TASK OBJECTIVE >>
Set down each line of the listing exactly as it reads.

DATA >>
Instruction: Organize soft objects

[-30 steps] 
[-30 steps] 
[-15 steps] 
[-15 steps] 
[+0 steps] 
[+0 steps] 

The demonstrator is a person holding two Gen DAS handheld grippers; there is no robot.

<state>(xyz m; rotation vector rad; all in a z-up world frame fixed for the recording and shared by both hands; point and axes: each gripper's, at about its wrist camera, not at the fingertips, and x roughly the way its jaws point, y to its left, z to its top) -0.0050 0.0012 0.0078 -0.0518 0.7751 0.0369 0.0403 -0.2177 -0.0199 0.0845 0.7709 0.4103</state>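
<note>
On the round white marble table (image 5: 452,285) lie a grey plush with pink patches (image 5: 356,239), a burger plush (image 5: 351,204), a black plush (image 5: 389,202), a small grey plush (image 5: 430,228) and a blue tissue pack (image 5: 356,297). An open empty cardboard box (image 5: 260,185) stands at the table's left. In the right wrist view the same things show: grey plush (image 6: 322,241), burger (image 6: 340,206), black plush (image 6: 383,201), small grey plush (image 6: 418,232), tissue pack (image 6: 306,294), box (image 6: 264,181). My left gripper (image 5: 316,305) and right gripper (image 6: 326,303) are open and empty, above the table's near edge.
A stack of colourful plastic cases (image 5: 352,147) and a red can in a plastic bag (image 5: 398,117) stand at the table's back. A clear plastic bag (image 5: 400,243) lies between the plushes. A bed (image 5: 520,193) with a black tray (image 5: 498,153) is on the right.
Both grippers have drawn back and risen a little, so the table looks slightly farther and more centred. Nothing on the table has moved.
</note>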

RESULT OF THE EXERCISE >>
Instruction: Organize soft objects

[-30 steps] 
[-30 steps] 
[-15 steps] 
[-15 steps] 
[+0 steps] 
[+0 steps] 

The demonstrator is a person holding two Gen DAS handheld grippers; there is no robot.

<state>(xyz m; rotation vector rad; all in a z-up world frame fixed for the recording and shared by both hands; point and axes: each gripper's, at about its wrist camera, not at the fingertips, and x roughly the way its jaws point, y to its left, z to its top) -0.0050 0.0012 0.0078 -0.0518 0.7751 0.0369 0.0403 -0.2177 -0.0199 0.0845 0.7709 0.4103</state>
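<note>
On the round white marble table (image 5: 452,285) lie a grey plush with pink patches (image 5: 356,239), a burger plush (image 5: 351,204), a black plush (image 5: 389,202), a small grey plush (image 5: 430,228) and a blue tissue pack (image 5: 356,297). An open empty cardboard box (image 5: 260,185) stands at the table's left. In the right wrist view the same things show: grey plush (image 6: 322,241), burger (image 6: 340,206), black plush (image 6: 383,201), small grey plush (image 6: 418,232), tissue pack (image 6: 306,294), box (image 6: 264,181). My left gripper (image 5: 316,305) and right gripper (image 6: 326,303) are open and empty, above the table's near edge.
A stack of colourful plastic cases (image 5: 352,147) and a red can in a plastic bag (image 5: 398,117) stand at the table's back. A clear plastic bag (image 5: 400,243) lies between the plushes. A bed (image 5: 520,193) with a black tray (image 5: 498,153) is on the right.
Both grippers have drawn back and risen a little, so the table looks slightly farther and more centred. Nothing on the table has moved.
</note>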

What was requested is fully covered by this answer.